→ **Task brief**:
Report each line of the data that has "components" somewhere in it.
+--
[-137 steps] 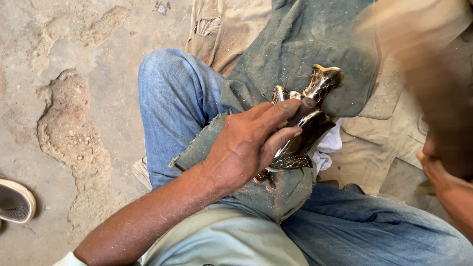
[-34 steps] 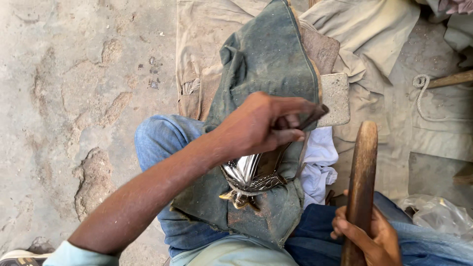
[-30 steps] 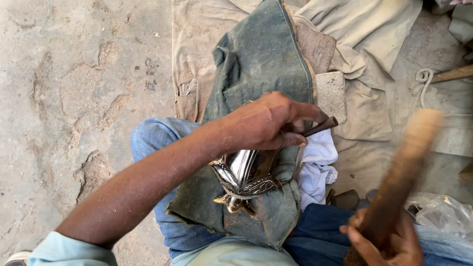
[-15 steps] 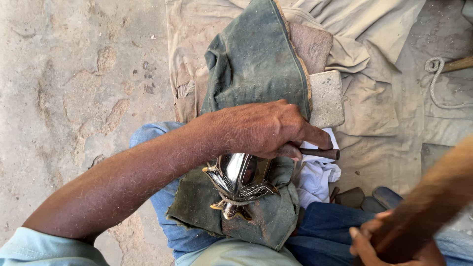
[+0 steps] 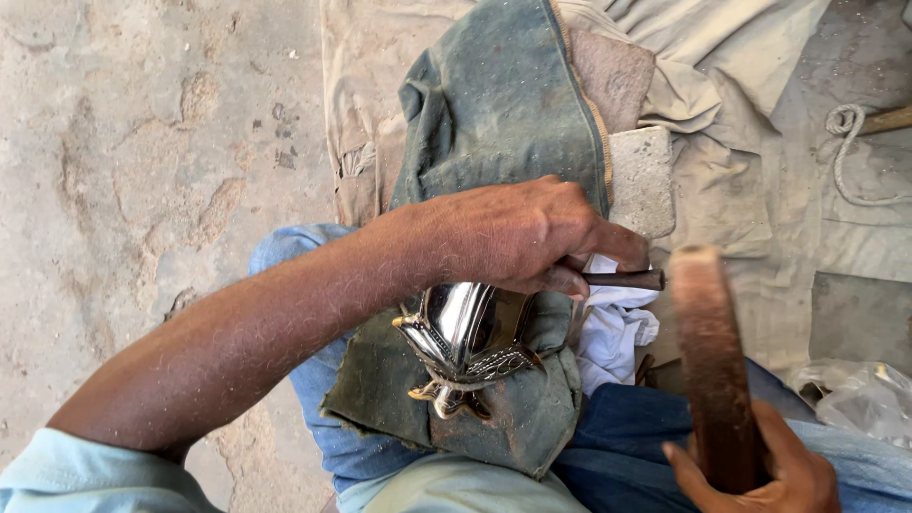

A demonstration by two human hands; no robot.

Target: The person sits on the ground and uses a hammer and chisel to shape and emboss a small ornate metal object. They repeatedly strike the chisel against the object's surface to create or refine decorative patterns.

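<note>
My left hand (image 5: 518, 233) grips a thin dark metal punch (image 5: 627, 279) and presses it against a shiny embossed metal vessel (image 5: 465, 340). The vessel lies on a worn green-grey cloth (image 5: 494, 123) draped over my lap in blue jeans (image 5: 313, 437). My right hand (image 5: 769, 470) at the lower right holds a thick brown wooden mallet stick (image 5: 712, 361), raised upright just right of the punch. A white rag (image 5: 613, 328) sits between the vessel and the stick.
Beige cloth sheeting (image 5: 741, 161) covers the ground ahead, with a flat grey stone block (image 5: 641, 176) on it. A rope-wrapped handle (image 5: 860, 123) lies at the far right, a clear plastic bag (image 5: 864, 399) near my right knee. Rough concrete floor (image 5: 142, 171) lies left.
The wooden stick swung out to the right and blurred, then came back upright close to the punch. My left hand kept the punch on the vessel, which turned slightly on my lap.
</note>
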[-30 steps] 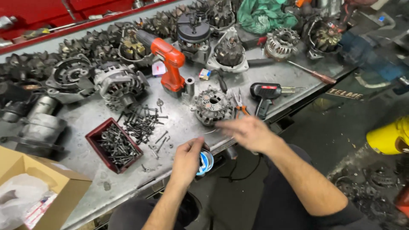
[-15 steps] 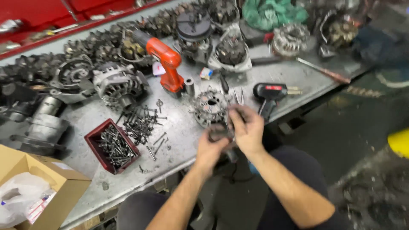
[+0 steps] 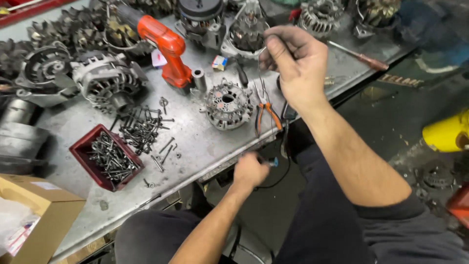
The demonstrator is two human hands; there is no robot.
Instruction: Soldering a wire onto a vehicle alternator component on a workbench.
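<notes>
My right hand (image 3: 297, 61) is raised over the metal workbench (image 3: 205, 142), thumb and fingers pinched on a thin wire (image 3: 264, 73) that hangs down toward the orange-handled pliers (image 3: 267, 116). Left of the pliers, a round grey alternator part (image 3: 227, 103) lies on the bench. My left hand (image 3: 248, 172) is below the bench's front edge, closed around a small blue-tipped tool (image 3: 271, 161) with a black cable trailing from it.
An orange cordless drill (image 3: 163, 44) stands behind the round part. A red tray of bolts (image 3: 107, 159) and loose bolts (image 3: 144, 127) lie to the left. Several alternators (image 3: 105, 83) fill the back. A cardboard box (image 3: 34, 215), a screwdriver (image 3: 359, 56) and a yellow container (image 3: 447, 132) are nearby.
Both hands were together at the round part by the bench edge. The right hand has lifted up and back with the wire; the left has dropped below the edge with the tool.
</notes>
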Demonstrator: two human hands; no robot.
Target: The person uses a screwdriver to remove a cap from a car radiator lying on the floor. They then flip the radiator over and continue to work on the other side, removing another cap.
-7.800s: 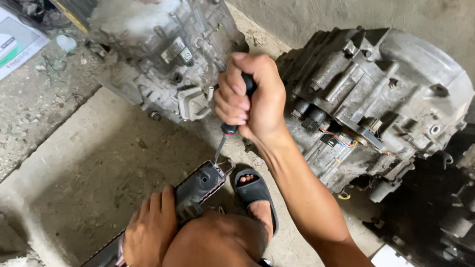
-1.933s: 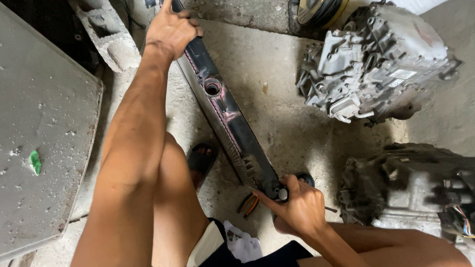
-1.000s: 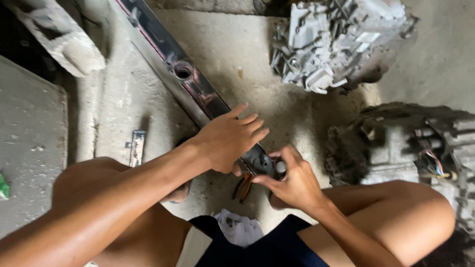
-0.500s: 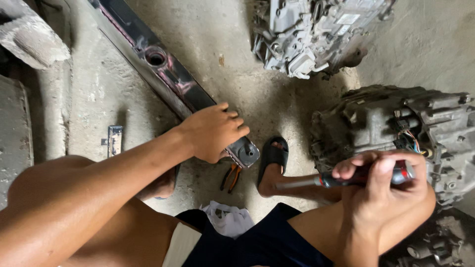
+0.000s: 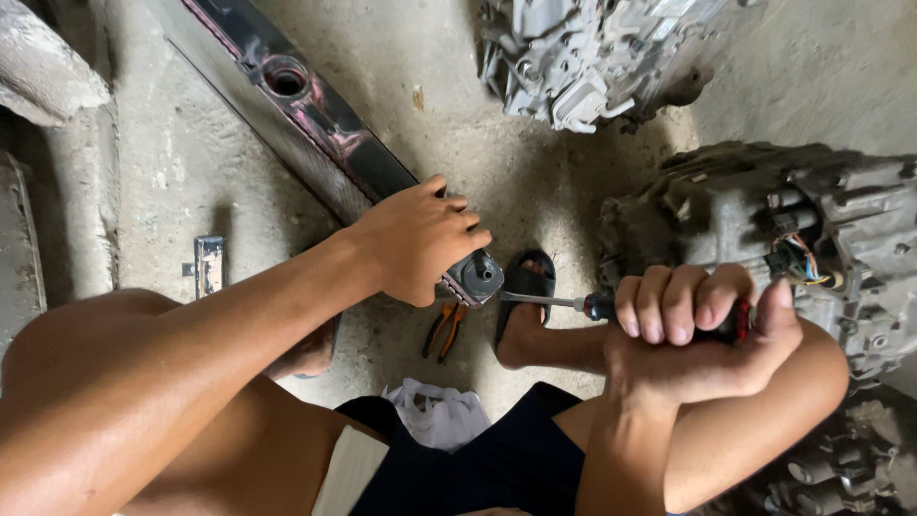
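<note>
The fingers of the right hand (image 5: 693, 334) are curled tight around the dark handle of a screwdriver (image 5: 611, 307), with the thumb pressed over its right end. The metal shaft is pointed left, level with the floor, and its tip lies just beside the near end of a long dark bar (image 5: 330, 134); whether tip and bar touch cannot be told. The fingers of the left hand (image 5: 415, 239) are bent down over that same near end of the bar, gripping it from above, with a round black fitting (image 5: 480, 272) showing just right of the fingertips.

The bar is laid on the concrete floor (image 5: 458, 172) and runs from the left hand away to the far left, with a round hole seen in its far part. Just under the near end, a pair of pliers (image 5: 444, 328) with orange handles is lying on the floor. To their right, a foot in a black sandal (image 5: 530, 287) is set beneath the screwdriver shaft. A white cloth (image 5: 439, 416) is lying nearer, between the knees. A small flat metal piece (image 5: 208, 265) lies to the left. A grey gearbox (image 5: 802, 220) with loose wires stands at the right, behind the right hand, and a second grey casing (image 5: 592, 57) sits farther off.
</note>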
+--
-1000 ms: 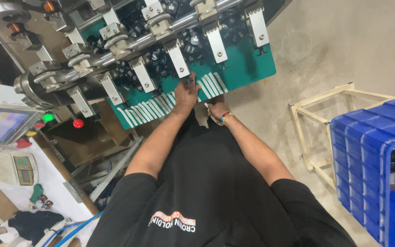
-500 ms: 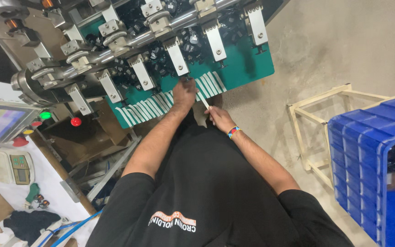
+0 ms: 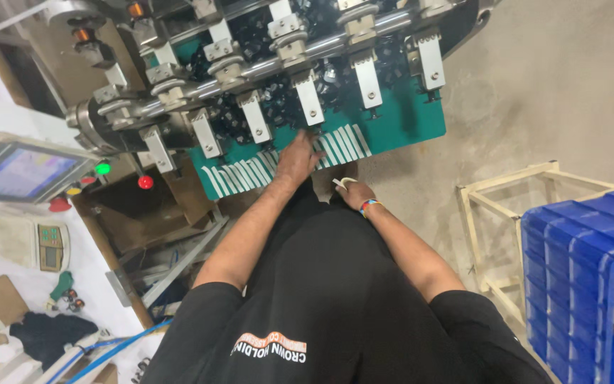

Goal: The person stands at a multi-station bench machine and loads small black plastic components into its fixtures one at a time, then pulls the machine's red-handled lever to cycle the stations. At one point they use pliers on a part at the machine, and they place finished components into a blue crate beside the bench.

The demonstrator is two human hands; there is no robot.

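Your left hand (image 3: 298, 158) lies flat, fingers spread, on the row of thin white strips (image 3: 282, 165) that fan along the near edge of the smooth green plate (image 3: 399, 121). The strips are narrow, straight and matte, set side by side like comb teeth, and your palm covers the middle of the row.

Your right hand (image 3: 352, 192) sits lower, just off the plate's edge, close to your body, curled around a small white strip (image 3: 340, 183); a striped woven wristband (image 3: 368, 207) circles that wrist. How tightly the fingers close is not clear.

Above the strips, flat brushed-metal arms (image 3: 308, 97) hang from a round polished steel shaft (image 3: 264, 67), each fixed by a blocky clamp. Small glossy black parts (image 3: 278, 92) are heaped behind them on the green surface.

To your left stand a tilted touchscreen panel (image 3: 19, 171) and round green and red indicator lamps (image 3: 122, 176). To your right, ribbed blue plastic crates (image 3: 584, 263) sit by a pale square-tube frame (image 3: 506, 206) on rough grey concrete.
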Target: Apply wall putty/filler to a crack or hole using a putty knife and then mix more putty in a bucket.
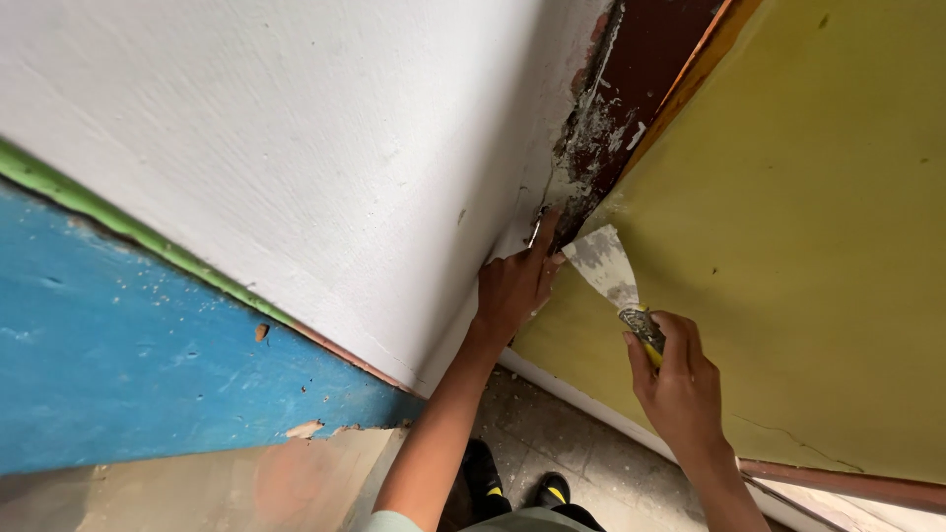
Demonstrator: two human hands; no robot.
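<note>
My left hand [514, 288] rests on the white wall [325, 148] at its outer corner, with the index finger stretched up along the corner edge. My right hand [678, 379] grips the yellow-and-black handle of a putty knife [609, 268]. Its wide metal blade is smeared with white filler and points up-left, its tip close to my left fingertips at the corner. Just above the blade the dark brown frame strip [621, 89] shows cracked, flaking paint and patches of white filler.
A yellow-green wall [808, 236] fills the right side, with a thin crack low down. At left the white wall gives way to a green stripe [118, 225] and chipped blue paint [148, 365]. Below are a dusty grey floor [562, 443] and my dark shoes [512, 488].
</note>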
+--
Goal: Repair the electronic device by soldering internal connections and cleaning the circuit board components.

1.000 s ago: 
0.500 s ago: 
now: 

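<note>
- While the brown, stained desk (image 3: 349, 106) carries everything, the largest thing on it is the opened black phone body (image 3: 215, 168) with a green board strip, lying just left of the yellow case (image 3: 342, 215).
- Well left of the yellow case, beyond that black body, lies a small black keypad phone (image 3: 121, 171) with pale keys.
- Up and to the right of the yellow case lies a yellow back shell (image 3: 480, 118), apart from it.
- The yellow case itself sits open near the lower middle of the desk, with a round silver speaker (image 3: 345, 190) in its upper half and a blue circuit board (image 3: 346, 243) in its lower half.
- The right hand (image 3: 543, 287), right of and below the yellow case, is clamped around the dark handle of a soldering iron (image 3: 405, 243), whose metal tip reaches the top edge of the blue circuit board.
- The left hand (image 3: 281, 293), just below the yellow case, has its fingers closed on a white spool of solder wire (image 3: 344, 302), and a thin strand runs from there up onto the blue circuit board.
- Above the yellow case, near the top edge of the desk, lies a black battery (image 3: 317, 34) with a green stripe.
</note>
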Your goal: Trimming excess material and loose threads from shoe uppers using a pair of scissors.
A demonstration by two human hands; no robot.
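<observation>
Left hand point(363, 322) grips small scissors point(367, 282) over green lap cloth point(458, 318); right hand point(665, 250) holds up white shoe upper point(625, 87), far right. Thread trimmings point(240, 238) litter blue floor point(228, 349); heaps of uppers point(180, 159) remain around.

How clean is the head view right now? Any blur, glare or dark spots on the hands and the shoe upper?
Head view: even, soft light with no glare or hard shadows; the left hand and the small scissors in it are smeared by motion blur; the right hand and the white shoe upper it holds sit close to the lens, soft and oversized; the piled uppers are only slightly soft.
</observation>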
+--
→ **Your response**:
Goal: The person stands at a multi-station bench machine and loads small black plastic components into its fixtures one at a time, then pulls the machine's red-handled lever to cycle the stations. At one point they use pliers on a part at the machine, and they place finished components into a blue crate beside the bench.
Goal: Repair the electronic device by soldering internal connections and cleaning the circuit board components.

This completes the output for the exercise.